A positive electrode plate is coated with positive electrode active materials and is connected to a positive electrode tab. A negative electrode plate is coated with negative electrode active materials and is connected to a negative electrode tab. The positive and negative electrode plates are laminated together with a separator, all of which are wound to complete an electrode assembly. The main component of the positive electrode active materials is a complex oxide including lithium (Li). Lithium carbonate and cobalt oxide are mixed in a radio of 1.2:1 and baked at 400° C. to 1000° C. to form LiCoO2, which is generally used as the positive electrode active materials.
Thereafter, the electrode assembly is contained in the lithium ion battery case in such a manner that it does not escape from the case. An electrolyte is injected into the lithium ion secondary battery case, which is then sealed to complete a lithium ion secondary battery.
However, lithium ion secondary batteries have a problem in that, when they are repeatedly charged and used, gas can be generated and the internal pressure of the battery can rise accordingly. The case of the lithium ion secondary battery then expands (i.e., a swelling phenomenon) and the electrode assembly deforms.
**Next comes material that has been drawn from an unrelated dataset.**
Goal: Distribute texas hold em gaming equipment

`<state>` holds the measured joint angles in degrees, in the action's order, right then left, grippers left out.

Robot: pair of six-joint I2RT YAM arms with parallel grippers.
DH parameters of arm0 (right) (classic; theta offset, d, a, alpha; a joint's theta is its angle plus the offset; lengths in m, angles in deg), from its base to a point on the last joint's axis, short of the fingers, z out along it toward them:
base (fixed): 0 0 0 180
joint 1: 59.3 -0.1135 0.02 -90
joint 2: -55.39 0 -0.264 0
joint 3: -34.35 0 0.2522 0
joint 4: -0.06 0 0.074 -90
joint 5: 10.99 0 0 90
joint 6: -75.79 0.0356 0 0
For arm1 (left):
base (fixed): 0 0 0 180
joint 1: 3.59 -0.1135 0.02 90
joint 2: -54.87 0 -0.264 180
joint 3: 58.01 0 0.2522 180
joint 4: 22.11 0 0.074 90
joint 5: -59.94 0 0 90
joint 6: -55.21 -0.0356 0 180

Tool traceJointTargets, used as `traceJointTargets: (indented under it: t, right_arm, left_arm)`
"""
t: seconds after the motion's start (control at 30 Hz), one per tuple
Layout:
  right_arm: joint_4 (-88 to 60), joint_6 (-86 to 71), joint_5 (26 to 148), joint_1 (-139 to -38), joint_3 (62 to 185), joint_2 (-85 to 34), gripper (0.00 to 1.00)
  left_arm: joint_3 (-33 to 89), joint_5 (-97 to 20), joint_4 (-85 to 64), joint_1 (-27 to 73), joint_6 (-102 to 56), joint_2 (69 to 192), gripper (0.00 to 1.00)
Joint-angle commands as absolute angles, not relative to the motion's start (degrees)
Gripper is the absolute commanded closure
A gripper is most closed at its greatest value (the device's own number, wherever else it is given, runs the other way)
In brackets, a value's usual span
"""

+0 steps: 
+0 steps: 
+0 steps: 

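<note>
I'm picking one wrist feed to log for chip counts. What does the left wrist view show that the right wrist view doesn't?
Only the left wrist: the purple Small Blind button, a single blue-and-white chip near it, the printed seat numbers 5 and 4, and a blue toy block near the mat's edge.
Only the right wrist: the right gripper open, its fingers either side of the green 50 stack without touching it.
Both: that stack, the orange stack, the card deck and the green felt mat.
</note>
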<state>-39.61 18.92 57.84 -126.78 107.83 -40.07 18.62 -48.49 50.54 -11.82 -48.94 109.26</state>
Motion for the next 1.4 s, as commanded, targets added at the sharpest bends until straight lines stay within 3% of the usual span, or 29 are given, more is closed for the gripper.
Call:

The swelling phenomenon and the deformation of the electrode assembly are caused as follows: when the voltage of the lithium ion secondary battery rises above a reference value due to overcharging, lithium carbonate remaining in the positive electrode active materials (LiCoO2) decomposes and generates carbonate gas. The electrode assembly then expands and the internal pressure of the case of lithium ion secondary battery rises.
If the electrode assembly deforms heavily, a short circuit can occur between the negative and positive electrode plates of the electrode assembly.
Meanwhile, if the internal pressure rises excessively when the lithium ion secondary battery is used, the battery can explode.
In order to solve these problems, a safety device referred to as a “safety vent” has been introduced in Korean Registered Patent No. 10-0329562.
The safety vent is generally a part of the cap plate or case of a rectangular-type lithium ion secondary battery, which is substantially thinner that the substrate (for example, 40% or less of the thickness of the substrate), and is adapted to fracture, if the internal pressure of the battery rises, and prevent danger such as explosion.
However, the safety vent has a problem in that it can be easily broken by an external impact (e.g., a drop) because it is substantially thinner than the substrate.
Furthermore, if the internal pressure of the lithium ion secondary battery rises and the safety vent fractures accordingly, the internal sealing of the battery is released. The battery then cannot be used any longer.
While lithium ion secondary batteries have been discussed above, the present invention is not limited to lithium ion batteries.